Grand Prix Final champion Yuzuru Hanyu will represent Japan in the men’s singles portion of the inaugural Olympic Games figure skating team competition it was revealed on Wednesday.

Hanyu, who beat three-time defending world champion Patrick Chan of Canada in the GP Final in Fukuoka in December, will be the final skater to take the ice in the short program on Thursday evening at the Iceberg Skating Palace. The 19-year-old is believed by many to be the favorite for the gold medal in the individual event next week.

Hanyu, who trains in Toronto under coach Brian Orser, flew to Sochi from Canada and worked out here for the first time on Tuesday.

“The Japan team is strong — especially the men,” Hanyu said. “I will do my best for Japan and hope we can get a medal.”
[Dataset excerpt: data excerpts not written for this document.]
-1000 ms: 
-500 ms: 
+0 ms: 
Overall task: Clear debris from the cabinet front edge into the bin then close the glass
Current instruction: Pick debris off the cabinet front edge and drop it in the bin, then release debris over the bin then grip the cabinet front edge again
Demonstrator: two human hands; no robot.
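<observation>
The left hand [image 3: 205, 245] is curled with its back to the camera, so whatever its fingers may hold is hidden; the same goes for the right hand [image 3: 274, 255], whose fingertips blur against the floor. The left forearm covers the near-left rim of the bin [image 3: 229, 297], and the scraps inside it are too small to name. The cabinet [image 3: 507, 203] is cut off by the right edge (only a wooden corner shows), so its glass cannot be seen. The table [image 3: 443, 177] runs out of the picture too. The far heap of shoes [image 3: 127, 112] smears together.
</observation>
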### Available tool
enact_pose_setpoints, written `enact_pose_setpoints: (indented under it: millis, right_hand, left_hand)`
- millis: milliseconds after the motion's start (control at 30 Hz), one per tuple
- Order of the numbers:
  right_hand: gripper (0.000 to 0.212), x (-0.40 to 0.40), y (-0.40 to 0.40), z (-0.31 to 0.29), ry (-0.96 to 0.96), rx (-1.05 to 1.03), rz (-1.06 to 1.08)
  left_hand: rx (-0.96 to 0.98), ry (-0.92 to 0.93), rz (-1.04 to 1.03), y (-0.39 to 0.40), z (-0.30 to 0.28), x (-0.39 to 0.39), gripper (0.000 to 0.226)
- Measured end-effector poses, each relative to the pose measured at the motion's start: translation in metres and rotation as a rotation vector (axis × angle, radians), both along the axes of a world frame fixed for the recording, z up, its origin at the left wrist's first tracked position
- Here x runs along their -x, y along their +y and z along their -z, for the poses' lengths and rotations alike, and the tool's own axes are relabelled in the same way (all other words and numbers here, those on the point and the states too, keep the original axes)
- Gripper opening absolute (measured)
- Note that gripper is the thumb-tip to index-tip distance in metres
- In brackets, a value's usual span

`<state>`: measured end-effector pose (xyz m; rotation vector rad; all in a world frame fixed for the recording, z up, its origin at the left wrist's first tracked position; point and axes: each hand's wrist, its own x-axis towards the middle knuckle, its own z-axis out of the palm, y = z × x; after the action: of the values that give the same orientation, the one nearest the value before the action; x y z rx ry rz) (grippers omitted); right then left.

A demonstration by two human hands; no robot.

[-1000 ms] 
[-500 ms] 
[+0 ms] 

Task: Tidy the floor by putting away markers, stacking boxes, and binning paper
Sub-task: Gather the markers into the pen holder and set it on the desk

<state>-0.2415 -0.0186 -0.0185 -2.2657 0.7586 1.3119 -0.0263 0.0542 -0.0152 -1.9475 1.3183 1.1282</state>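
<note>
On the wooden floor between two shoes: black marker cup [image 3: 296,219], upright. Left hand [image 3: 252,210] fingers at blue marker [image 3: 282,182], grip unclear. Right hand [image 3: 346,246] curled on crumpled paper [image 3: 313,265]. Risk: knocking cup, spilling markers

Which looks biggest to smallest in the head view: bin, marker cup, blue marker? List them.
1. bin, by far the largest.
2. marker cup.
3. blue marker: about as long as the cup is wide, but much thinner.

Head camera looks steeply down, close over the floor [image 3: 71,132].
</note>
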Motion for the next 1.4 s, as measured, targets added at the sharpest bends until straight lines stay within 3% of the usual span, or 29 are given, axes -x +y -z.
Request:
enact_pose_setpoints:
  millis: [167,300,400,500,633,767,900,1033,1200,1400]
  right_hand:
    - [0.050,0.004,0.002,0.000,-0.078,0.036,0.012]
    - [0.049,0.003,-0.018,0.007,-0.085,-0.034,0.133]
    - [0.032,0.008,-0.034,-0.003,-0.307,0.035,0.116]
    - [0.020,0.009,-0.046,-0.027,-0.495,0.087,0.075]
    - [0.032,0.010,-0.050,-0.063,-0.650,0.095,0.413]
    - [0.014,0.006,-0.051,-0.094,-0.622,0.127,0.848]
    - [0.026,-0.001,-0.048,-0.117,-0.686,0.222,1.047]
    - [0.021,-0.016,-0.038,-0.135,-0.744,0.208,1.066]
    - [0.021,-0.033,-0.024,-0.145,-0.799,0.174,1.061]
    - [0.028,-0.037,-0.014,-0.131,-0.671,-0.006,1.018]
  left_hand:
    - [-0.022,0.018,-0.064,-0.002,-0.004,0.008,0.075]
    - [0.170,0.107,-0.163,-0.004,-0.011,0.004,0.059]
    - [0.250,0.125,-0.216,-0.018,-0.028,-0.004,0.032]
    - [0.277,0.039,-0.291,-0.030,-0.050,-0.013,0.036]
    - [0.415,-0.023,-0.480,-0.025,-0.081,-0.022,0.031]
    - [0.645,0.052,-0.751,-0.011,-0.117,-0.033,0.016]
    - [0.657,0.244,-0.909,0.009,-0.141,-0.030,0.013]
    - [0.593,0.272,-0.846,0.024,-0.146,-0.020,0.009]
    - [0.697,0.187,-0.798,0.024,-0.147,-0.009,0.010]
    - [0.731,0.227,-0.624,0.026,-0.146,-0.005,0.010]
The team competition consists of one skater in men’s and women’s singles, pairs and ice dance. Teams are allowed to have separate skaters participate in the short program and free skate.

Following the short program in men’s and pairs on Thursday, there will be a one-day break for the Opening Ceremony on Friday. The event will resume on Saturday with the short dance, women’s short program and free skate for pairs.

The speculation is that after Hanyu skates in the short program, Tatsuki Machida will take the baton in the free skate on Sunday.

There are 10 nations vying for medals the first time around.

The order for the short program will be as follows: Great Britain, Italy, Ukraine, Russia, the United States, Germany, China, France, Canada and Japan.

In addition to Hanyu and Chan, Evgeni Plushenko, the gold medalist at the 2002 Salt Lake City Games and also a three-time world titlist, will represent the home nation.

Other names of note include Jeremy Abbott, the three-time American champion, and France’s Florent Amodio, the 2011 European title winner.

Both Hanyu and Tatsuki Machida looked good in training on Wednesday.

Narumi Takahashi and Ryuichi Kihara will skate in pairs for Japan in the team event, which will conclude on Sunday with the men’s and women’s free skate and the free dance.

Interested spectators: Among those taking Wednesday’s afternoon training session were five-time world champion and 1998 Nagano Olympic silver medalist Michelle Kwan and 2010 Vancouver gold medalist Evan Lysacek.

Scheduled arrival: Defending Olympic champion Kim Yu-na is expected to fly into Sochi on Feb. 12. With South Korea not entered in the team competition, Kim will still have plenty of time before the women’s singles begins with the short program on Feb. 18.

Taking the high road: Mirai Nagasu spoke out last week on Facebook after the controversy surrounding the decision that left her off the U.S. Olympic team for Sochi.

After finishing third at the U.S. nationals last month, outrage followed the United States Figure Skating Association decision to take fourth-place finisher Ashley Wagner instead of Nagasu.

“I want to take this moment to thank everyone, fellow skaters and fans of the sport, who have reached out to me to offer support after the U.S. championships,” Nagasu wrote. “Not being chosen to represent the United States at the Olympic Games in Sochi and at the 2014 world championships in Japan has been extremely disappointing to me, and it has been very difficult for me to process.

“I know that I performed my best at the U.S. championships in Boston. I am proud of the way I skated and of being awarded the bronze medal. The 2010 Olympics in Vancouver was one of the best experiences of my life and I am proud that I finished in fourth place. For the past four years my goal had been to make the Olympic team again and pick up where I left off.

“Not being selected to this year’s team was devastating and I remain confused by U.S. Figure Skating’s decision to not select me for the 2014 Olympic or World teams. Once I have time to fully process the impact of these decisions, I do know it will renew a fire inside of me. My Olympic journey does not end here. I will continue to work hard, to train and grow and improve as a skater and realize my dream of once again representing the United States at an Olympic Games.

“In the immediate, I will jump back into my training in the event that I should be needed in my role as alternate for the Olympics or World Championships. Most importantly, I want to wish Gracie (Gold), Polina (Edmunds), Ashley and the rest of the U.S. team the best of luck at the 2014 Olympic Games. Representing your country at the Olympics is one of the biggest honors and best experiences in an athlete’s life, and I hope they all do well and have a great time. I will be watching and cheering them on.”